Robert Sternberg conceptualized love as a process, which implies that it changes throughout a person's life. His theory is often referred to as the Triangular Theory of Love with three interconnected components: intimacy, commitment, and passion. Because love is dynamic, the three components are not always in perfect balance. According to Sternberg:
  1. intimacy refers to loving relationships characterized by feelings of closeness, connectedness, and bondness.
  2. commitment is a decision to love someone else and a decision to maintain that love over time. It refers to love as a conscious act of will or deliberate choice.
  3. passion refers to the physical attraction and romantic feelings that initially draw us to another person.
Sternberg identified eight types of love which represents a combination of the three components of love, but only one includes all three. Because love changes, it is possible, and likely, that a single relationship may experience each type of love. Sternberg's theory resonates with me because it recognizes and makes central the dynamic nature of love. It highlights the way love evolves and changes overtime.

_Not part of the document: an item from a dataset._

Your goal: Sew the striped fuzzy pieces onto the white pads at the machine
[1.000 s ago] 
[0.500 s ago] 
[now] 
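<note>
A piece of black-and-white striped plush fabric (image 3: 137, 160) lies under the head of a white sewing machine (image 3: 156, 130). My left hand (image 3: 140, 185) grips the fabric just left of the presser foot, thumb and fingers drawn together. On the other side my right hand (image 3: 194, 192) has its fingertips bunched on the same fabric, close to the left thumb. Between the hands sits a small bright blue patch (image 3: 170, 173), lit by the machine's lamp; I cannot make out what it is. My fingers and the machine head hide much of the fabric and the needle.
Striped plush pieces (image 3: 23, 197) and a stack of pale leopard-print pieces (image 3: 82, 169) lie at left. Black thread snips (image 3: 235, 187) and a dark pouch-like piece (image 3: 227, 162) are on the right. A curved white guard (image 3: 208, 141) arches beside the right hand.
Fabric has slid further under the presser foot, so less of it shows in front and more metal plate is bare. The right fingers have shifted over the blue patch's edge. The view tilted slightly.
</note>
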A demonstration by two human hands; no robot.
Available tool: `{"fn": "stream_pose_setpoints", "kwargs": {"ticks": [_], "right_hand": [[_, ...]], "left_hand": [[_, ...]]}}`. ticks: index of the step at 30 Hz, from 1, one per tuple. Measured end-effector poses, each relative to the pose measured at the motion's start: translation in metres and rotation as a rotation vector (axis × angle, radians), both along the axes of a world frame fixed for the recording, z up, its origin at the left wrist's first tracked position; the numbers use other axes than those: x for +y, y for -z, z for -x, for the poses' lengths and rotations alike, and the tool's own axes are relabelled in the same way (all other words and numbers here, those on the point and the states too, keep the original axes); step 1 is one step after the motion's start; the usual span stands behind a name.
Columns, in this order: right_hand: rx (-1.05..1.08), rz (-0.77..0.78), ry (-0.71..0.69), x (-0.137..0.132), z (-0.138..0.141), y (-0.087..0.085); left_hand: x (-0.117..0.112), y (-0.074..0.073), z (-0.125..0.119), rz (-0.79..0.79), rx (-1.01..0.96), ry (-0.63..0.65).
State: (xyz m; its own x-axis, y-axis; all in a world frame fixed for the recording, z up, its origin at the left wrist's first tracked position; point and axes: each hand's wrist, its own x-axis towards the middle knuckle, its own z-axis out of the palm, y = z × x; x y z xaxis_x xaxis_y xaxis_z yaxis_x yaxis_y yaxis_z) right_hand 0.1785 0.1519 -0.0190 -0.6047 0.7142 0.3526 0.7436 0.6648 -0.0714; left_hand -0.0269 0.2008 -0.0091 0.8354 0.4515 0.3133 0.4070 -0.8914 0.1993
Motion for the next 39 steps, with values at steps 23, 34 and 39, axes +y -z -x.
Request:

Another theory of love that I find particularly salient is Lee's Six Types of Love Styles. John Alan Lee conceptualized love in a manner similar to the Greeks, who identified multiple words to differentiate types of love.
  1. Eros refers to a type of sensual or sexual love.
  2. Ludas refers to a love that is playful, flirtatious, carefree, and casual.
  3. Storge can be conceptualized as friendship love or a type of affectionate love between companions.
  4. Manic lovers experience very high highs, and very low lows and are typically associated with jealousy, protectiveness and exclusivity.
  5. Pragma refers to a love guided by logic and practicality.
  6. Agape is described as a selfless, enduring, other-centered type of love and is typically referred to as unconditional, willful love.
Personally I desire to experience a love that incorporates EACH of these love styles. I want someone I can be playful and flirty with, someone who is my best friend, someone who makes the choice to love me, and someone who is protective of me and our relationship. I see value in each love type when combined with the others and appreciate the possibility of these love styles to balance and compliment one another. This theory of love resonates with me because I appreciate its recognition of the multidimensionality of love.

In general, I think many people fail to recognize the multidimensional and dynamic nature of love. People often have unrealistic expectations about love and therefore relationships. It seems that many people expect love to look a certain way and never change. However, these two theories of love support the notion that love is multidimensional and dynamic. These two theories of love, along with my own experiences, have profoundly influenced my "love paradigm" which profoundly influences my expectations of and interactions within the confines of a relationship. Reviewing these theories has facilitated my own reflection on past relationships and has allowed me to critically reflect on my expectations within the context of a relationship. It is my hope that others will consider (either accept or reject) these theories in relation to their own "theories" of love and reflect how your own theories of love influence your expectations of and interactions within relationships.